*What you will do*
Write out all of the data without omission, exactly as shown.

*Supplied data*
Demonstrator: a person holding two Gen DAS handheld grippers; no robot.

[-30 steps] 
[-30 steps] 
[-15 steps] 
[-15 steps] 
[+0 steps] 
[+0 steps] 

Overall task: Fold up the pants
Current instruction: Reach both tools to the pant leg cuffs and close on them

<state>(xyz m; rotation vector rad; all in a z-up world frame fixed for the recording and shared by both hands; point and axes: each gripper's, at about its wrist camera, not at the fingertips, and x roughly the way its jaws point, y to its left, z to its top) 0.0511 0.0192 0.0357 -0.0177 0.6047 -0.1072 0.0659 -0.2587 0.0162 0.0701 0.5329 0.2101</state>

*Solution to the problem*
Demonstrator: a person holding two Gen DAS handheld grippers; no robot.

[-30 steps] 
[-30 steps] 
[-15 steps] 
[-15 steps] 
[+0 steps] 
[+0 steps] 

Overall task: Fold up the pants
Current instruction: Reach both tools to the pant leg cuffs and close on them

<state>(xyz m; rotation vector rad; all in a z-up world frame fixed for the recording and shared by both hands; point and axes: each gripper's, at about its wrist camera, not at the fingertips, and x roughly the way its jaws point, y to its left, z to its top) 0.0511 0.0192 0.0357 -0.0177 0.6047 -0.1072 0.0659 -0.2587 0.0162 0.0701 0.5329 0.2101</state>

The submitted response is complete.